Key Takeaways
- According to an EY-Parthenon analysis of 2,400 major global companies, only 28% of cash forecasts fell within 10% of free cash flow targets. Revenue guidance hit that threshold 80% of the time.
- Over 60% of treasury professionals cite cash forecasting as the most challenging task their team faces, per the AFP 2025 Treasury Benchmarking Survey.
- Most forecast errors trace back to unprocessed AR data, not modeling methodology.
- Platform selection should follow your bottleneck: treasury visibility, FP&A planning, or AR execution.
- Faster implementations (4-8 weeks vs. 3-6 months) are available. They require choosing tools built for specific problems, not broad enterprise suites.
In This Article
- Key Takeaways
- How We Evaluated These Tools
- The 8 Best Cash Flow Forecasting Software Platforms in 2026
- Why Are Most Cash Flow Forecasts Inaccurate?
- How Do You Choose the Right Cash Flow Forecasting Software?
- Take Action: See How AR-Driven Forecasting Works
What Is Cash Flow Forecasting Software?
Cash flow forecasting software is a platform that estimates the timing and amount of cash inflows and outflows over a defined horizon (typically 7 days to 12 months), replacing manual spreadsheet models with automated connections to banks, ERPs, and other data sources.

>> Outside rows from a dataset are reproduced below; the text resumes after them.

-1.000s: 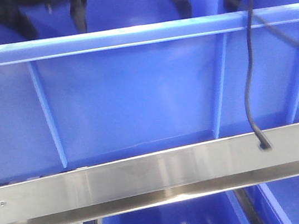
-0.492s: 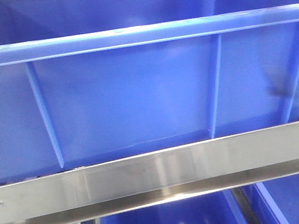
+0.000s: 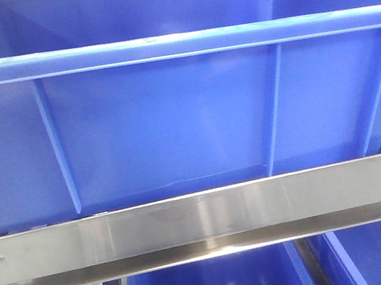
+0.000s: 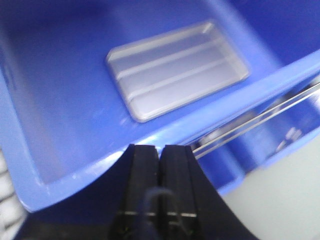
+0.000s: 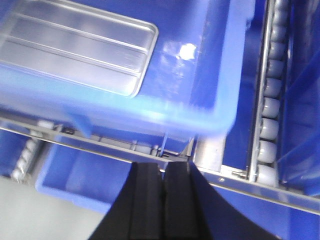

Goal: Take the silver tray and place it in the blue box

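The silver tray (image 4: pixel 177 70) is seen lying flat on the floor of the blue box (image 3: pixel 172 116), ribs up, its long edge close to the near wall; it is also visible in the right wrist view (image 5: pixel 75 47), resting inside the crate and touched by neither arm. The placing step is therefore judged complete, and the step in hand appears to be the withdrawal of both arms clear of the box.

The left gripper (image 4: pixel 160 160) is held above and outside the box rim, its jaws pressed together with nothing between them. The right gripper (image 5: pixel 163 177) is likewise closed and empty, positioned over the steel rail (image 3: pixel 201 216) in front of the box, near a roller track (image 5: pixel 270 100) running beside the crate. In the front view neither gripper is seen; only the box's ribbed front wall and the rail below it are shown, with a lower blue bin (image 3: pixel 218 281) underneath.

Little further is judged to be required: the arms would need only to be kept clear of the rim and brought to rest. No regrasp seems called for, since the tray looks settled and level.
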Available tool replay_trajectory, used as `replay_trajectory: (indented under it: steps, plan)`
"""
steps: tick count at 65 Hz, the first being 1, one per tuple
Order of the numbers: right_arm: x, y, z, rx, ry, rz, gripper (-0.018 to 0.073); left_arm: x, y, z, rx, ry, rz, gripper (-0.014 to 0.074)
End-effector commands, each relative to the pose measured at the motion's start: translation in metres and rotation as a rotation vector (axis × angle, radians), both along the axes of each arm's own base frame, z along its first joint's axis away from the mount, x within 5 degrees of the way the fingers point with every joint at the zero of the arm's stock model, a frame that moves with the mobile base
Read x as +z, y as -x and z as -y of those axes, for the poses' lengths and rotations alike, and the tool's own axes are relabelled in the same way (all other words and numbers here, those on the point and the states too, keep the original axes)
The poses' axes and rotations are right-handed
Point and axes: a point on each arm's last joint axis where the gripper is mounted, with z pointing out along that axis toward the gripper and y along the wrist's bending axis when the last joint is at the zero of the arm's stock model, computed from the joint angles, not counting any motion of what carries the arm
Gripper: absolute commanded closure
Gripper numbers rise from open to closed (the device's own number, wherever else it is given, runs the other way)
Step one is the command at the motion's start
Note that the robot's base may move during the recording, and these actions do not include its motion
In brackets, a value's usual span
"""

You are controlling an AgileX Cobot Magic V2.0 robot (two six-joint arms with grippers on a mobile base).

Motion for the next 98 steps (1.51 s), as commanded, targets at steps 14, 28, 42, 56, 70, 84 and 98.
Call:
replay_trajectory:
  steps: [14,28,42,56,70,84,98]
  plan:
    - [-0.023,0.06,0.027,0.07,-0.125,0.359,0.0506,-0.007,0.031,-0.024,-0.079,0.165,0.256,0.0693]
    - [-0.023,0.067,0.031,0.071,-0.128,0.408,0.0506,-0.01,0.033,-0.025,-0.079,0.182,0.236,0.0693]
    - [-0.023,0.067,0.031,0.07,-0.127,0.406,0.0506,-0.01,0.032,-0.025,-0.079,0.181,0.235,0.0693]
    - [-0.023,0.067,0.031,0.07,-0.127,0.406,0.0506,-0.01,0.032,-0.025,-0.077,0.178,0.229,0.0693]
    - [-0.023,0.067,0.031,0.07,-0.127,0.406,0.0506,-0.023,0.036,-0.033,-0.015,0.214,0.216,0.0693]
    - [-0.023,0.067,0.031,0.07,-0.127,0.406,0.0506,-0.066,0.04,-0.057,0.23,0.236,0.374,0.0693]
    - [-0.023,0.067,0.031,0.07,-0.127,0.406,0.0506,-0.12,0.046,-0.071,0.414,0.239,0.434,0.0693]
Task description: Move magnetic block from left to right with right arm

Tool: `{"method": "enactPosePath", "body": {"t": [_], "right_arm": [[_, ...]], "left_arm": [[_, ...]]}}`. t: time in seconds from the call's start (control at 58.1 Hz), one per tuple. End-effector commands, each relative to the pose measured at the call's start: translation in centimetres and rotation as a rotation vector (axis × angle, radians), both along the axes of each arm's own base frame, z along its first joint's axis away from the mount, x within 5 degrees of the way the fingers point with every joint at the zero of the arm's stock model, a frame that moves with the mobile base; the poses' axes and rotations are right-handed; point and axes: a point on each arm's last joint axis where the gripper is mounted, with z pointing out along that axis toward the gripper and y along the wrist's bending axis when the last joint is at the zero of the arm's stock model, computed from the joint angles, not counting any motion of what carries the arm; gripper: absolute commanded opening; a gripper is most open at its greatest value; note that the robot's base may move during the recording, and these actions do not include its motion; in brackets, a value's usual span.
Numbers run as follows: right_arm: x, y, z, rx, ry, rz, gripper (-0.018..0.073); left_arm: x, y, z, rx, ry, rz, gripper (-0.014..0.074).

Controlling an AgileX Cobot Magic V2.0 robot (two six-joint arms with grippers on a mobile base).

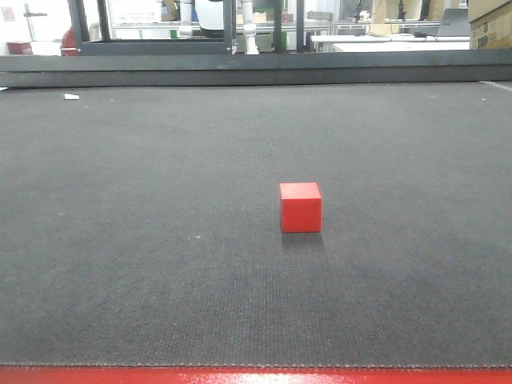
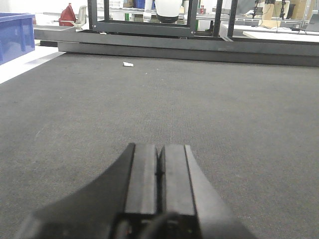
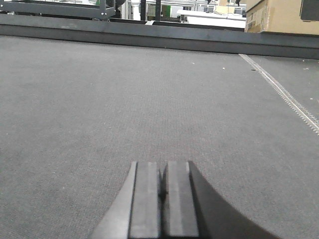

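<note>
The magnetic block (image 1: 301, 207) is a small bright-red cube standing alone on the dark grey mat (image 1: 144, 240), a little right of centre in the front view. Neither arm shows in that view. In the left wrist view my left gripper (image 2: 159, 147) lies low over the mat with its jaws pressed together and nothing between them. The right wrist view has my right gripper (image 3: 163, 164) likewise shut and empty, just above the mat. The block appears in neither wrist view.
A raised dark ledge (image 1: 256, 68) borders the mat's far side, with metal frames behind it. A small white scrap (image 1: 71, 97) lies far left. A blue bin (image 2: 15, 35) stands off the mat's left. Cardboard boxes (image 3: 279, 15) sit far right. A red strip (image 1: 256, 376) edges the front.
</note>
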Motion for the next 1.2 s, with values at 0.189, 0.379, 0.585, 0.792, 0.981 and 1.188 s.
{"method": "enactPosePath", "body": {"t": [0.189,0.379,0.585,0.792,0.981,1.188], "right_arm": [[-0.2,-0.1,1.3,-0.027,-0.147,-0.017,0.0058],[-0.8,-0.1,4.4,-0.014,-0.251,-0.018,0.0058],[-1.6,0.1,9.1,0.002,-0.175,0.0,0.0058],[0.6,0.1,12.6,0.005,-0.037,0.014,0.0237],[4.1,0.7,14.3,0.004,0.158,0.084,0.0533],[8.9,3.1,16.4,-0.017,0.34,0.229,0.056]], "left_arm": [[-0.1,0.1,0.6,-0.014,-0.089,0.008,-0.0126],[-0.1,0.1,0.6,-0.014,-0.089,0.008,-0.0126],[-0.1,0.1,0.6,-0.014,-0.089,0.008,-0.0126],[-0.1,0.1,0.6,-0.014,-0.089,0.008,-0.0126],[-0.1,0.1,0.6,-0.014,-0.089,0.008,-0.0126],[-0.1,0.1,0.6,-0.014,-0.089,0.008,-0.0126]]}}
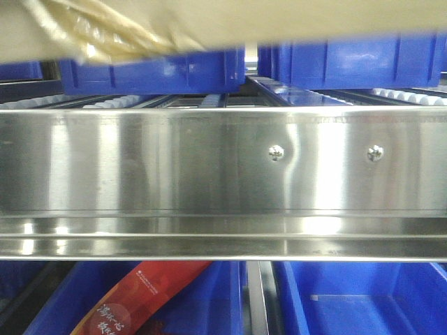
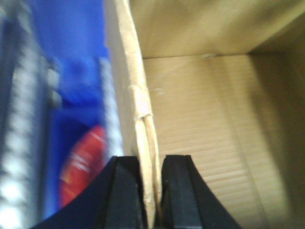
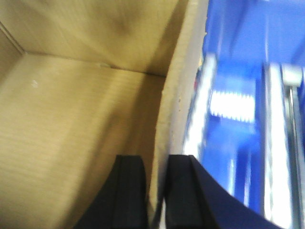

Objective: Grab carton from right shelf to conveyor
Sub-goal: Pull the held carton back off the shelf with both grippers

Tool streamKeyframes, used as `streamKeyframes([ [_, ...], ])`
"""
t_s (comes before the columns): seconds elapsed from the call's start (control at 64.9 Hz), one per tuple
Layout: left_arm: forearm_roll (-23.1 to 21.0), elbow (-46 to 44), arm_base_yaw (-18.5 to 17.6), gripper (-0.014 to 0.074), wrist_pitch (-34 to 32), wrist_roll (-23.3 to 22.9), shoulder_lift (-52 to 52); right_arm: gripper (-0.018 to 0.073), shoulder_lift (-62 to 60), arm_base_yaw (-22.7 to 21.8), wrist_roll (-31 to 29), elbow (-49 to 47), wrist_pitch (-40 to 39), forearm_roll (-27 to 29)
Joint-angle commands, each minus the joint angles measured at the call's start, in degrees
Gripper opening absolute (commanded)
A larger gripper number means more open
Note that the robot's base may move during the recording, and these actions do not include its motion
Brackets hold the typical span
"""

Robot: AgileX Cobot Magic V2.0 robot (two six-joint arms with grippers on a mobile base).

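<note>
The carton (image 1: 223,24) fills the top of the front view, brown cardboard with glossy yellowish tape (image 1: 105,31) at its left, held above the right shelf's shiny steel rail (image 1: 223,160). In the left wrist view my left gripper (image 2: 151,191) is shut on the carton's left wall (image 2: 138,100), one black finger inside the box and one outside. My right gripper (image 3: 157,191) is shut on the carton's right wall (image 3: 174,95) the same way. The carton's inside (image 2: 209,119) is bare. The conveyor is out of view.
Blue plastic bins (image 1: 154,73) sit on the white roller tracks (image 1: 405,94) behind the rail. More blue bins (image 1: 363,300) stand on the level below; one holds a red packet (image 1: 140,300). Two screw heads (image 1: 276,151) mark the rail.
</note>
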Motion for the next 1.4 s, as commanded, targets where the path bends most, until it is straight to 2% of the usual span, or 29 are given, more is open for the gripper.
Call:
streamKeyframes([
  [0.0,0.63,0.85,-1.48,-0.0015,-0.05,-0.07,-3.14,-0.0070,-5.17,-0.18,-0.75,3.86,-2.21,-1.61],
  [0.139,1.67,1.08,-1.61,-0.0015,1.01,-0.07,-4.22,-0.0070,-8.69,-0.18,-0.75,7.06,-2.21,-1.60],
  [0.463,2.18,1.08,-1.61,-0.0015,1.38,-0.07,-4.11,-0.0070,-9.63,-0.18,-0.75,7.07,-2.45,-1.60],
  [0.894,2.18,1.08,-1.61,-0.0015,-3.30,-0.07,-4.11,-0.0070,-9.63,-0.18,-0.75,7.07,-5.44,-1.60],
  [1.388,2.18,1.08,-1.61,-0.0015,-3.51,-0.07,-4.11,-0.0070,-9.63,-0.18,-0.75,7.07,-5.71,-1.60],
])
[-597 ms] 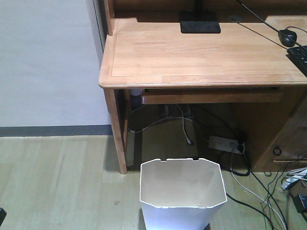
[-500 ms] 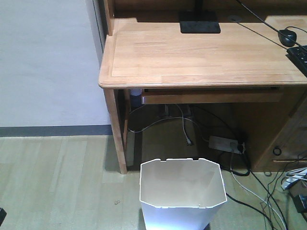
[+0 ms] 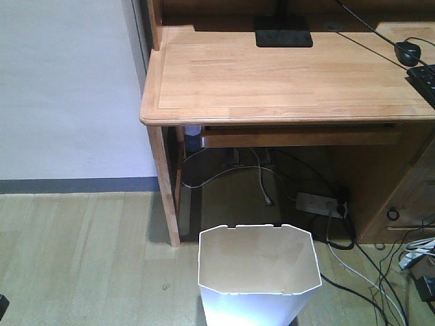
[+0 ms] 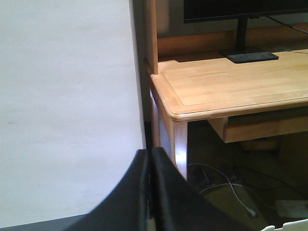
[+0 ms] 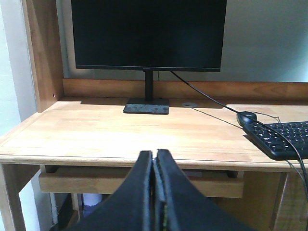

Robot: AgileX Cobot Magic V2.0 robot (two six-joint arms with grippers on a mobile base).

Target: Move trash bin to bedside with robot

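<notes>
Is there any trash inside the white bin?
None that shows. The trash bin stands upright with its top open, and the front view sees only bare inside walls. Its very bottom is hidden, so I cannot tell there.

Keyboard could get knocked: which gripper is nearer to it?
Right, most likely. The right gripper has the keyboard ahead to its right; the left gripper points at the desk left corner, keyboard out of its view.

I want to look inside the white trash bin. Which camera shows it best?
The front-facing view: the trash bin shows its whole rim and its inside. The left wrist view catches only a bit of rim at its bottom corner; the right wrist view shows none.
</notes>
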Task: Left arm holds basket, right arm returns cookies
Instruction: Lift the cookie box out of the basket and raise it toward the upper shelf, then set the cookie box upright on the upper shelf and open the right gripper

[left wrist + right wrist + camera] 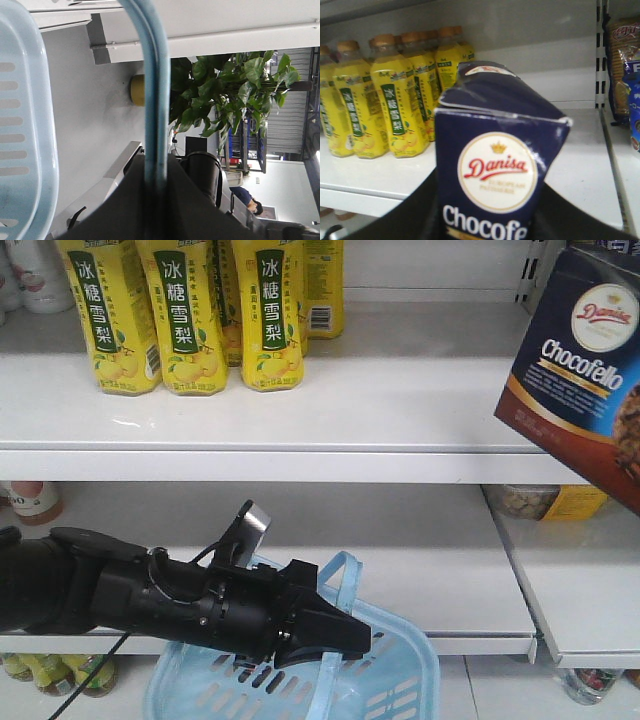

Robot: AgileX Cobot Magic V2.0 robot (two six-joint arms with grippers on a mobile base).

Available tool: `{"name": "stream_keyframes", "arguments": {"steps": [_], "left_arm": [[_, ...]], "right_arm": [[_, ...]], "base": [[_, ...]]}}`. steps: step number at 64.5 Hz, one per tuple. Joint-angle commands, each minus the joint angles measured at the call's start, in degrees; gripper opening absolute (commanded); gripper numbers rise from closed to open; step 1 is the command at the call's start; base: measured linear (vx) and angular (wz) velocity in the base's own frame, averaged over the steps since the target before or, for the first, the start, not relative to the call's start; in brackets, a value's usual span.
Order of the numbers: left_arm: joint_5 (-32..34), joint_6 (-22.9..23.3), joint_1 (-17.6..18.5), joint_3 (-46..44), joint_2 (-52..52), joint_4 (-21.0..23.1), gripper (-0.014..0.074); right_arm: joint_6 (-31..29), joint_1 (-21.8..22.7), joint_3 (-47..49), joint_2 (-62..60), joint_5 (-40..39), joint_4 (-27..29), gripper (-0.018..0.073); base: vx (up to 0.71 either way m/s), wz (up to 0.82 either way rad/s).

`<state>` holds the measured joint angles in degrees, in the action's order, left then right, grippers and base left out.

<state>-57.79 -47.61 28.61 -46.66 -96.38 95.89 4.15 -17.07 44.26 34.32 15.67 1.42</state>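
My left arm (150, 595) reaches in from the left at the bottom of the front view. Its tapered gripper (335, 640) is shut on the looped handle (155, 100) of the light blue basket (400, 680), which hangs below the lower shelf. The navy-and-brown cookies carton (580, 380) is held tilted in the air at the upper right, in front of the upper shelf. In the right wrist view the carton (497, 170) stands between my right gripper's (490, 220) black jaws, which are shut on its sides. The right arm itself is out of the front view.
Yellow drink bottles (185, 315) stand in rows on the upper white shelf (380, 390), left of the carton. A shelf upright (600, 55) and packaged snacks (622, 70) lie to the right. A jar (545, 502) sits on the lower shelf under the carton.
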Motion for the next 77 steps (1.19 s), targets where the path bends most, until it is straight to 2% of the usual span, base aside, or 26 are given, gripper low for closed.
{"name": "stream_keyframes", "arguments": {"steps": [1, 9, 24, 43, 63, 77], "left_arm": [[-2.1, -1.1, 0.0, -1.5, 2.1, 3.2, -0.0006], [-2.1, -1.1, 0.0, -1.5, 2.1, 3.2, -0.0006], [-2.1, -1.1, 0.0, -1.5, 2.1, 3.2, -0.0006], [-2.1, -1.1, 0.0, -1.5, 2.1, 3.2, -0.0006], [-2.1, -1.1, 0.0, -1.5, 2.1, 3.2, -0.0006], [-2.1, -1.1, 0.0, -1.5, 2.1, 3.2, -0.0006]], "right_arm": [[-0.3, 0.3, 4.5, 6.5, -6.4, -5.2, 0.0239], [0.0, 0.3, 8.6, 14.2, -6.8, -9.0, 0.0239], [2.3, 0.5, 15.0, 25.3, -12.2, -9.2, 0.0239], [6.0, 9.6, 18.1, 30.9, -14.3, -8.6, 0.0239], [3.8, 10.1, 18.1, 38.0, -17.7, -9.2, 0.0239], [3.8, 10.0, 18.2, 41.5, -15.7, -9.0, 0.0239]], "base": [[0.0, 0.0], [0.0, 0.0], [0.0, 0.0], [0.0, 0.0], [0.0, 0.0], [0.0, 0.0]]}}
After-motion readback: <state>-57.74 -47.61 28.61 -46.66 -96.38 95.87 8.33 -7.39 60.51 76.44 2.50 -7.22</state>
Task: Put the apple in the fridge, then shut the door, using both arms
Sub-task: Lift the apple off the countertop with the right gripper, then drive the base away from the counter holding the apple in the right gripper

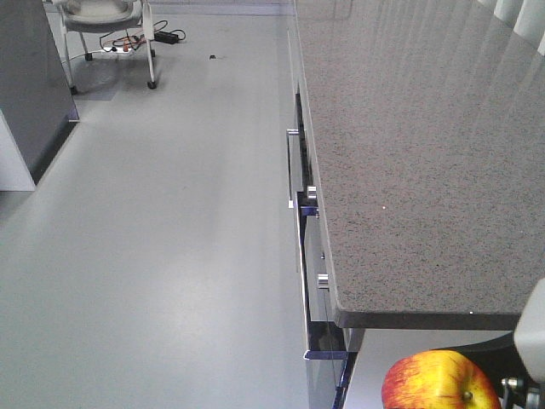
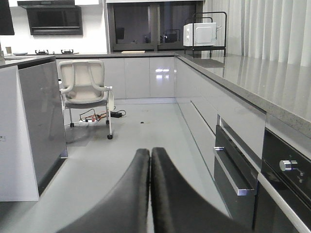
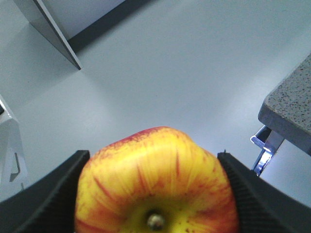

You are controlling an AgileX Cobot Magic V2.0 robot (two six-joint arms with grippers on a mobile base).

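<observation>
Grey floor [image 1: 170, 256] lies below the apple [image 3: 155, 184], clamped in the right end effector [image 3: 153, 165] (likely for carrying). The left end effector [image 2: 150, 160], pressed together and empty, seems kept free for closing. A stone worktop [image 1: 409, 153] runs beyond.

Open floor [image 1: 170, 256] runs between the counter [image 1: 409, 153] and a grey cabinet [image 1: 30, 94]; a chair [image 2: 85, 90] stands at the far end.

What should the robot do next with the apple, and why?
Probably keep the right gripper squeezed and carry the apple away from the counter to find the fridge. The apple is pinched between both fingers over bare floor, and no view shows an open fridge shelf yet.
</observation>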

The catch: connecting to the ERP sounds straightforward. But ERP data is often stale. Remittances sit unmatched in email inboxes. Deductions age unresolved. An invoice you expect to collect this week may be under dispute. The forecast model can be excellent; the inputs can still be wrong. That mismatch is why, per EY’s analysis, companies miss cash flow projections three times more often than they miss revenue guidance.
How We Evaluated These Tools
Each platform below was assessed against five criteria that enterprise finance teams consistently use when evaluating cash forecasting solutions:
- Data source quality: Does the platform connect to live AR and bank data, or does it rely on ERP snapshots and manual feeds?
- Short-term accuracy: What prediction methodology drives the 13-week rolling forecast, and how does it handle invoice-level payment behavior?
- Scenario modeling: Can teams run best-case, expected, and risk-adjusted projections side by side, with traceability?
- Multi-entity and multi-currency support: Required for enterprises operating across legal entities, regions, and currencies.
- Implementation timeline: How quickly does the platform deliver usable forecasts, and what does integration actually require?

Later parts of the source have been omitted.